5. The method of dermoscopic image processing in conjunction with textural features and deep neural network information of claim 4 wherein the plurality of stacks is 5 stacks, a first stack includes one or more first convolution layers and a first pooling layer, and the input image is processed by the one or more first convolution layers and the first pooling layer to generate a first pooling layer prediction; the second stack includes one or more second rolling layers and second pooling layers, the first pooling layer prediction generates a second pooling layer prediction after being processed by the one or more second rolling layers and the second pooling layers; the third stack includes one or more third rolling layers and a third pooling layer, the second pooling layer prediction generates a third pooling layer prediction after being processed by the one or more third rolling layers and the third pooling layer; the fourth stack includes one or more fourth rolling layers and fourth pooling layers, the third pooling layer prediction generates a fourth pooling layer prediction after being processed by the one or more fourth rolling layers and the fourth pooling layers; the fifth stack includes one or more fifth rolling layers and a fifth pooling layer, and the fourth pooling layer prediction is processed by the one or more fifth rolling layers and the fifth pooling layer to generate a fifth pooling layer prediction.

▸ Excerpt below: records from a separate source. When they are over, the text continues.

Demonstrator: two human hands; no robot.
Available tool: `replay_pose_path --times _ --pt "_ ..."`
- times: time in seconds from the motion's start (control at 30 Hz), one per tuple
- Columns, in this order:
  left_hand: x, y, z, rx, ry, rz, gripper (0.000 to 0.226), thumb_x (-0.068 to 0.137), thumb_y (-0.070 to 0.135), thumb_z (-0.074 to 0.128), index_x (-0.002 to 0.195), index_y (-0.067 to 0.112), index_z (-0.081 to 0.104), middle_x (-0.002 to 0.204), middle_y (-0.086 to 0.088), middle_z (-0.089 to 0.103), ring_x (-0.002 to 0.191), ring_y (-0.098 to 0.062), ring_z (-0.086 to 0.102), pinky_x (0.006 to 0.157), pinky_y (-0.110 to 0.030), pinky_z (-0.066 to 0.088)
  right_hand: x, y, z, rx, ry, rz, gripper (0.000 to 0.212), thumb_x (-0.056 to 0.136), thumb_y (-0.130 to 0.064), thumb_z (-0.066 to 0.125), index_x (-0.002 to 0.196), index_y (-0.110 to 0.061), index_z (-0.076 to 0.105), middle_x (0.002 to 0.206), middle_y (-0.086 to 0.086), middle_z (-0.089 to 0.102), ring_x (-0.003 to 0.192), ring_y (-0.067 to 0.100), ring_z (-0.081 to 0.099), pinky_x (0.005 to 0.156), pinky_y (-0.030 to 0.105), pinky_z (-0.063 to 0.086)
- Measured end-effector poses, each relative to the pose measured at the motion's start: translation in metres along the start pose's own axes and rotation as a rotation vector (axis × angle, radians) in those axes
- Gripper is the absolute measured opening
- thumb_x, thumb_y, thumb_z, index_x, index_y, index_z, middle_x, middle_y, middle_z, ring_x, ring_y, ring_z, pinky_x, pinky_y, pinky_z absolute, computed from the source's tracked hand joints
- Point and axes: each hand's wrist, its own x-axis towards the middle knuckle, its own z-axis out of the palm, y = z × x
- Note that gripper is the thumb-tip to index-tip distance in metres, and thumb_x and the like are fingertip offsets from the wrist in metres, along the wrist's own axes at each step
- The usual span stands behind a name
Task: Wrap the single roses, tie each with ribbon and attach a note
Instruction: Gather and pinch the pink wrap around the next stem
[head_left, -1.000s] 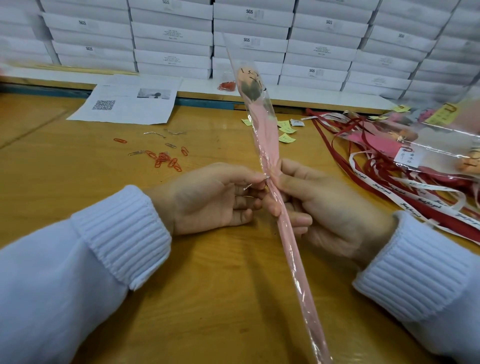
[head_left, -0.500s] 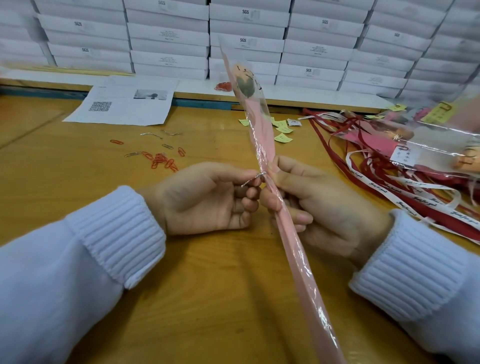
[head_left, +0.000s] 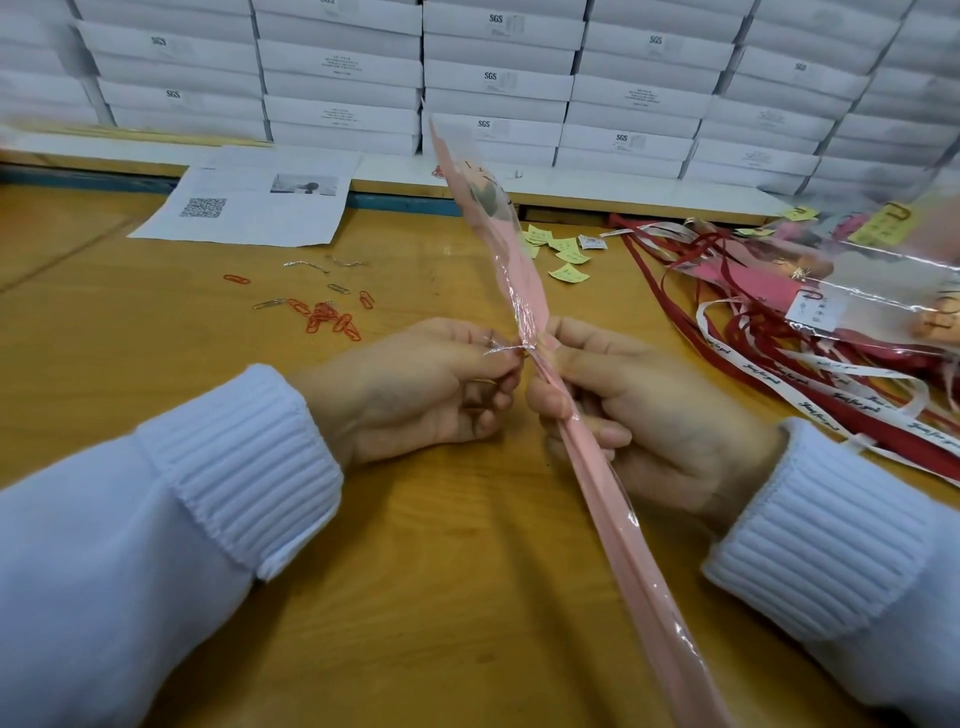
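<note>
A single rose in a long pink and clear wrap (head_left: 524, 291) stands tilted over the wooden table, its bloom up near the boxes and its tail running down past the lower right. My right hand (head_left: 639, 415) grips the wrap at its narrow middle. My left hand (head_left: 415, 389) pinches a thin silver wire tie (head_left: 501, 349) that sits against the wrap's left side. Red and white ribbons (head_left: 810, 384) lie in a heap to the right. Small yellow note slips (head_left: 563, 254) are scattered behind the rose.
Red and silver paper clips (head_left: 327, 314) and spare wire ties (head_left: 306, 265) lie left of centre. A printed sheet (head_left: 249, 202) lies at the back left. Finished wrapped roses (head_left: 852, 291) are stacked at the right. White boxes (head_left: 498, 78) line the back.
The wire tie in my left hand has come up against the wrap's pinched middle. Both hands shifted slightly, and the rose now leans a little more to the left at the top.
</note>
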Motion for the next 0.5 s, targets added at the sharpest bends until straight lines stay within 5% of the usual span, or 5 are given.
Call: replay_pose_path --times 0.2,0.33,0.5 --pt "-0.001 -0.001 0.009 0.071 0.097 0.080 0.007 0.095 0.007 0.048 0.093 0.006 0.054 0.080 -0.013 0.048 0.065 -0.013 0.045 0.061 -0.026 0.036 0.002 0.000 -0.002 0.069 -0.028 0.021 0.016 0.100 -0.012 0.031 0.094 -0.010 0.046 0.051 0.000 0.047 0.027 0.001 0.029 0.031 0.014 0.024" --pt "0.000 -0.005 0.012 0.019 0.100 0.088 0.011 0.096 0.007 0.047 0.104 0.005 0.054 0.078 -0.009 0.049 0.061 -0.009 0.046 0.061 -0.025 0.035 0.001 0.002 -0.004 -0.077 -0.011 -0.045 0.023 0.101 -0.020 0.037 0.085 -0.016 0.053 0.066 -0.006 0.051 0.044 0.001 0.050 0.045 0.011 0.040" --pt "0.002 -0.011 0.023 -0.087 0.110 0.065 0.017 0.095 0.001 0.047 0.088 0.011 0.060 0.086 -0.012 0.055 0.067 -0.012 0.048 0.058 -0.022 0.037 0.002 0.003 -0.005 -0.065 -0.019 -0.051 0.026 0.101 -0.024 0.038 0.082 -0.018 0.054 0.074 -0.003 0.050 0.051 0.000 0.054 0.050 0.012 0.044"
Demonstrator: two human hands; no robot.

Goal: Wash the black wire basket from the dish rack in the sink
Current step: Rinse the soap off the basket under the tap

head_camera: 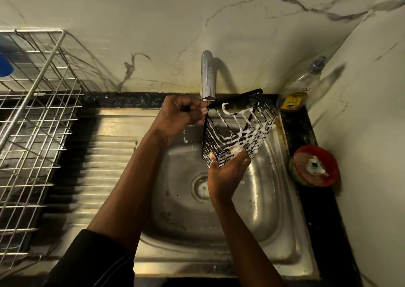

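Head view: at far left a silver wire dish rack [32,122] stands on the steel draining board. Right of it, the left hand [182,113] is clenched on the top rim corner of the black wire basket [236,129], pinching it just under the tap [207,76]. The basket hangs tilted over the sink [175,199], well off the rack, its wires streaked with white lather. Below it, the right hand [225,175] lies palm up and cups the basket's lower corner, thumb on one side, fingers curled up the other, a wad of foam at the fingertips. Farther right, a bottle [300,89] and a red dish [315,166] sit on the black bench [302,129].
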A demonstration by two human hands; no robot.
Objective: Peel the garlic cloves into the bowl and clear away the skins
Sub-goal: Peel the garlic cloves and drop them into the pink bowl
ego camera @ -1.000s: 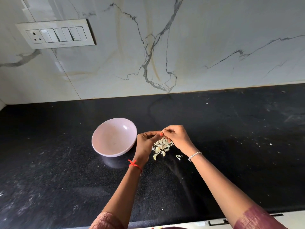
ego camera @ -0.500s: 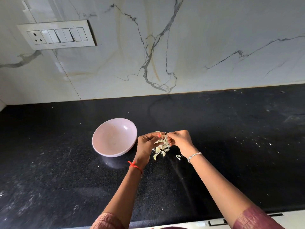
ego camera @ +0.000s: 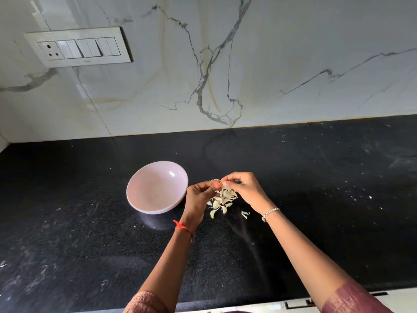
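Pale garlic piece is pinched at mid-frame between curled fingertips of the left hand and right hand, just above the garlic pile on the black countertop. Left of it, the pink bowl is set.

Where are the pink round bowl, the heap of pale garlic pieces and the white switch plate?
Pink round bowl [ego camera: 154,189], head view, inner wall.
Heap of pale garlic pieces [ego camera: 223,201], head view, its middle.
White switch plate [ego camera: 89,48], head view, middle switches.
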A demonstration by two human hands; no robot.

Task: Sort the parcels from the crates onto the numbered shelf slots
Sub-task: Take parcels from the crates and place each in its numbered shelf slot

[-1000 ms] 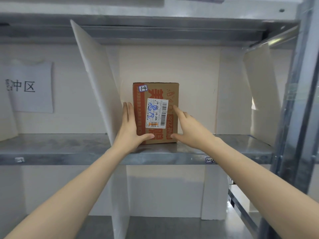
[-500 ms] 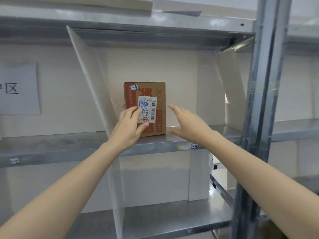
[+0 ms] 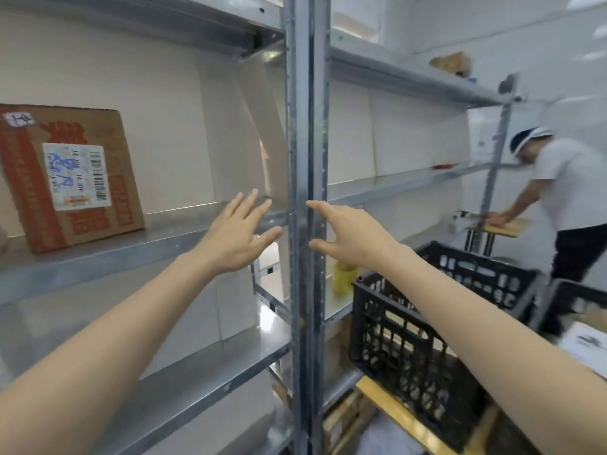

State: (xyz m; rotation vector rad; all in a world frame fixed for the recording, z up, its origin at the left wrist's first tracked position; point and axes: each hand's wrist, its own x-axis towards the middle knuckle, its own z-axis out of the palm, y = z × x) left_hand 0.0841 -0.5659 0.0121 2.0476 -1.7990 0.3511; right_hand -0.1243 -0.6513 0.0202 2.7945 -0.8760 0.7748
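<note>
2 bare forearms reach up from the bottom corners of the frame toward the middle. The left hand (image 3: 236, 234) hangs in front of the shelf's edge just left of the steel post (image 3: 303, 126), fingers straight and spread, its grip wide open with nothing in it. The right hand (image 3: 348, 234) sits just right of that post, index finger and thumb stretched out, its grip loose and just as bare; whether its fingertips touch the metal I cannot tell. Below the right arm, at lower right, a black crate (image 3: 427, 339) stands on a wooden board (image 3: 394, 412), with a yellow container (image 3: 343, 277) just beyond its left corner. A lower shelf (image 3: 203, 372) runs across the lower left. Above it, the galvanised shelf (image 3: 157, 238) carries the parcel (image 3: 70, 178) at the left edge of the frame, well apart from both hands: a brown carton with orange print, standing upright, a white barcode label with blue handwriting on its front and a small sticker at its upper left corner. A white divider (image 3: 262, 133) leans at the slot's right end, beside the post. Far off at the right, a second person (image 3: 571, 192) in a white shirt bends over a low stand.
</note>
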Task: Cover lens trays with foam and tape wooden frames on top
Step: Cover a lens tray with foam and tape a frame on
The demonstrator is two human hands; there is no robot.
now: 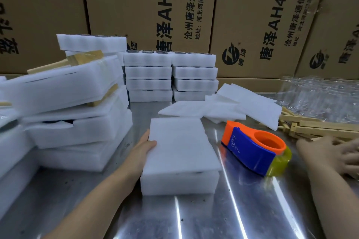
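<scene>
2 hands: left hand (pixel 143 147) at the front tray, right hand (pixel 328 151) out by the wooden frames (pixel 318 127).
Left grip: clamped on the lens tray (pixel 177 182) at its left edge, thumb on top, fingers down the side.
Right grip: blurred over the frame pile; cannot tell whether it holds 1.
Tray position: flat on the counter (pixel 213 215), centre front, just beside the tape dispenser (pixel 252 147).
Foam sheet (pixel 180 141): laid over this tray, covering its whole top.
Done: the cover step looks finished here; the taped stack (pixel 77 126) at left shows trays already framed and taped.
Left to do: by my reading, 1 frame and its tape for this tray; 2 back stacks (pixel 171 75) of uncovered trays wait, with spare foam pieces (pixel 233 106) lying loose in front of them.
</scene>
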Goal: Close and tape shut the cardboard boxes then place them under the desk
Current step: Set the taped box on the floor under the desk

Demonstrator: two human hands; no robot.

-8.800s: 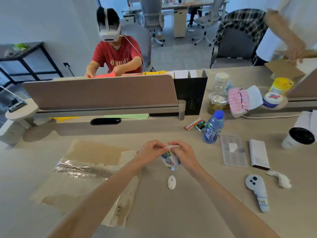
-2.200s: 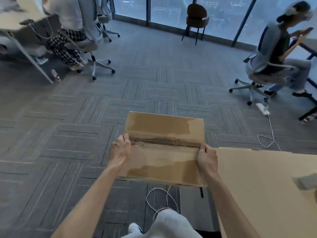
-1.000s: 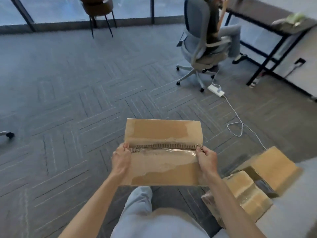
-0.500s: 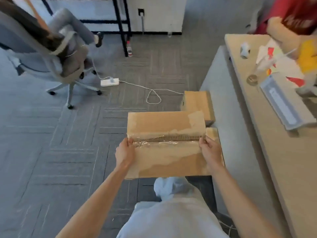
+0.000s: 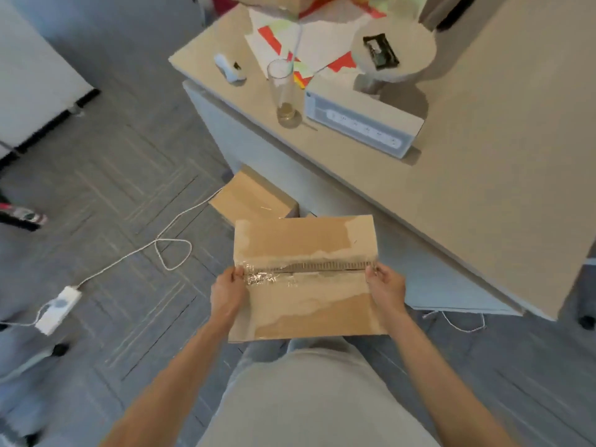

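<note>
- Head view, looking down: a flat cardboard box [image 5: 306, 279] is held in the air in front of the person's body, over the grey carpet and just beside the end of the desk [image 5: 467, 195].
- Its two top flaps are shut and meet at a seam across the middle. Corrugated edge shows along the right part of the seam.
- Crinkled clear tape [image 5: 267, 279] covers the left part of the seam. Pale torn patches mark both flaps.
- The left hand [image 5: 227, 293] grips the box's left edge, thumb on top at the tape's end and fingers curled under.
- The right hand [image 5: 385, 287] grips the right edge at the seam in the same way, thumb on top.
- What is inside the box cannot be seen.
- A second closed box [image 5: 254, 198] lies on the floor against the desk's end panel, beyond the held one.
- On the desk a tall glass [image 5: 283, 91] stands upright with a little yellowish liquid at its bottom, just beside a white socket block [image 5: 361, 124].
- A white cable [image 5: 145, 250] runs over the carpet to a power strip [image 5: 58, 309].
</note>
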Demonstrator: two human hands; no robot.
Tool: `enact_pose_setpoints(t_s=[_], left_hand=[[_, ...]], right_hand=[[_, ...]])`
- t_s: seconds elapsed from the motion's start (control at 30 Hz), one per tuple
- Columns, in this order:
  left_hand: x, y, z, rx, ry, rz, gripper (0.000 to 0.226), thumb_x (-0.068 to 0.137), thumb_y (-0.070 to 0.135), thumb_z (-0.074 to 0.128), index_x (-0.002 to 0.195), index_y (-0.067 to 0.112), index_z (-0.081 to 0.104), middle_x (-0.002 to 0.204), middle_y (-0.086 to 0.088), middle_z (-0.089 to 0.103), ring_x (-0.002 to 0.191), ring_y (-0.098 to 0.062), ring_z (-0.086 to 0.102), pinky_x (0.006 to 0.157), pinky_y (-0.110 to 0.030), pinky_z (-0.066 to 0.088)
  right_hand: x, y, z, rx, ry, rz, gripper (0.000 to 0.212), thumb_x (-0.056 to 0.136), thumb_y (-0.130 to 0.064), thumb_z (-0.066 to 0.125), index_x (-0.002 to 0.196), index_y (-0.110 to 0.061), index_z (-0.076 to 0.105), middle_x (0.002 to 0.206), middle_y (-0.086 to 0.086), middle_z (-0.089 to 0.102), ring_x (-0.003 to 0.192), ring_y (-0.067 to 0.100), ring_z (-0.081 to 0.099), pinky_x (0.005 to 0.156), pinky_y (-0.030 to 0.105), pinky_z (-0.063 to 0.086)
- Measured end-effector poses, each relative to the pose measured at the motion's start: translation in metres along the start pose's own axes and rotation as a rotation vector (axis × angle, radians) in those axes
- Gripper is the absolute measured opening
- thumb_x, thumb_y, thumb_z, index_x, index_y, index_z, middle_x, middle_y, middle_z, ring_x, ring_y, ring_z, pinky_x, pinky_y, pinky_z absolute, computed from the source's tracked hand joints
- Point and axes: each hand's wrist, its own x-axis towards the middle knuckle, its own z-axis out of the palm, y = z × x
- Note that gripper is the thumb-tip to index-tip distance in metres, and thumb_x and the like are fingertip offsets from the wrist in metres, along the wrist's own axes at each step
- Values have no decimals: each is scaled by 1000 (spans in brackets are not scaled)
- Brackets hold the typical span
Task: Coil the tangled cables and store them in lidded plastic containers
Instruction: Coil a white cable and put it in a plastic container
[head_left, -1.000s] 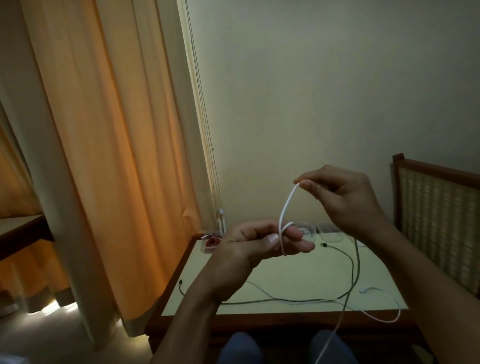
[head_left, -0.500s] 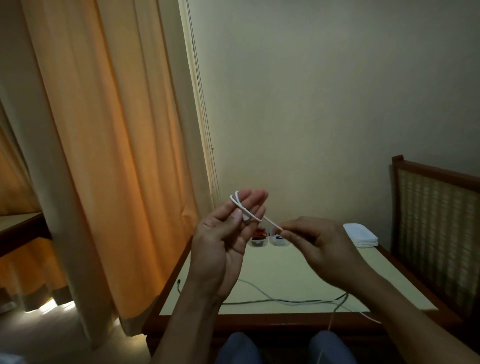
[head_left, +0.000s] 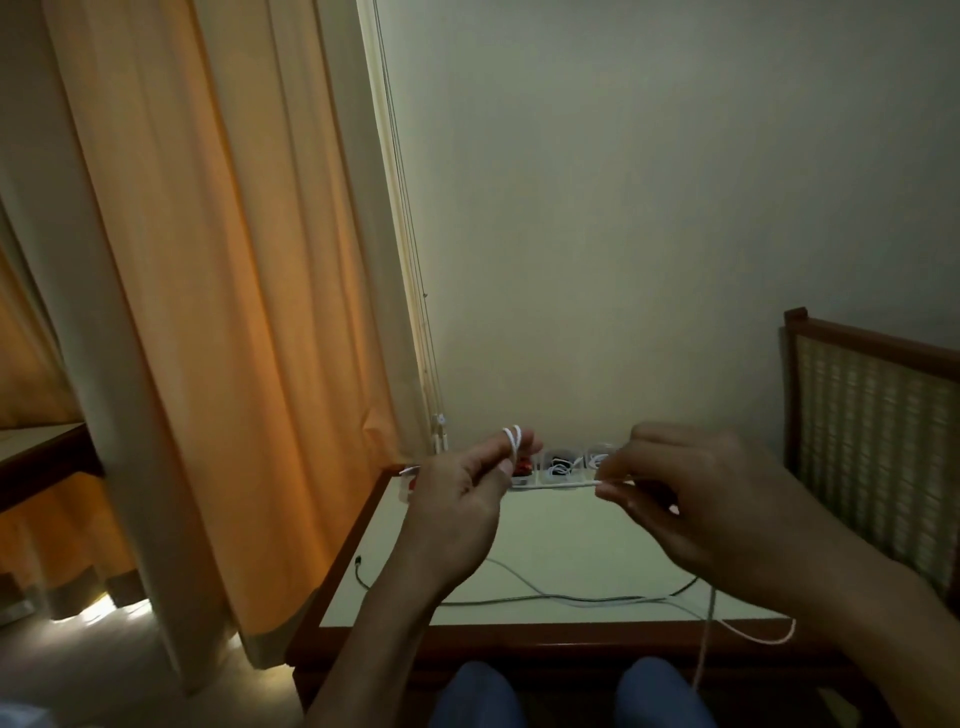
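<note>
2 loops of thin white cable (head_left: 512, 436) wrap the fingers of the left hand (head_left: 457, 504), thumb pinching them. The right hand (head_left: 691, 499) pinches the loose part. Much is left, I think: thin grey cables (head_left: 545, 598) lie uncoiled on the pale table (head_left: 571, 540), near small clear plastic containers (head_left: 558, 465).

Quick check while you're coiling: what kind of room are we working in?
Probably a bedroom or guest room, not a workshop: floor-length orange curtains at the left, a wood-edged table against a plain wall, and a cane-panelled wooden frame at the right.
</note>
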Motion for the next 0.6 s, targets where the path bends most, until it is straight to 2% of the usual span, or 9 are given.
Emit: enact_pose_setpoints(t_s=[0.07, 0.17, 0.23, 0.37, 0.43, 0.6], left_hand=[[0, -1, 2, 44, -89, -40, 35, 103, 5, 53, 126, 25, 71, 118, 15, 75, 120, 0, 64, 112, -39, 47], [-4, 5, 5, 45, -228, -42, 34, 99, 10, 52, 117, 24, 78, 117, 10, 75, 122, -6, 64, 111, -44, 48], [-4, 10, 5, -2, -285, -58, 35, 95, 14, 50, 112, 25, 79, 115, 6, 76, 121, -12, 65, 109, -45, 49], [-6, 16, 0, -100, -378, -45, 36, 96, 7, 45, 117, 7, 74, 113, -5, 77, 117, -20, 68, 105, -37, 52], [-8, 19, -4, -169, -396, -31, 36, 97, 1, 43, 119, 1, 71, 113, -10, 77, 116, -25, 69, 103, -35, 52], [-7, 17, -14, -303, -393, -3, 37, 96, 0, 43, 118, 0, 72, 113, -18, 75, 117, -36, 68, 108, -59, 45]], right_hand=[[7, 3, -5, -40, 34, -46, 30, 94, -44, 48, 95, -27, 73, 81, -15, 59, 62, 6, 54, 50, 35, 51], [19, 8, -11, -45, 81, -87, 27, 95, -41, 52, 96, -25, 74, 85, -11, 60, 62, 11, 56, 50, 38, 52], [28, 11, -14, -27, 118, -95, 25, 95, -40, 58, 96, -24, 76, 86, -10, 61, 64, 11, 58, 52, 36, 52], [40, 21, -11, 80, 175, -52, 24, 88, -41, 64, 97, -24, 78, 85, -12, 62, 68, 5, 57, 59, 23, 49], [43, 28, -5, 162, 175, -11, 26, 87, -43, 65, 97, -24, 80, 85, -13, 66, 70, 7, 61, 61, 23, 48], [41, 38, 15, 305, 105, 66, 29, 86, -45, 63, 98, -25, 81, 85, -17, 70, 75, 9, 65, 65, 25, 50]])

6. The dermatoscopic image processing method combining textural features and deep neural network information of claim 5, further comprising:

7. The method of dermoscopic image processing in combination with texture features and deep neural network information of claim 1 wherein during training, more details from the texture map are supplemented to the feature map of the fully convolutional neural network while suppressing the effects of non-lesion edges in the texture map by the fully convolutional neural network feature map.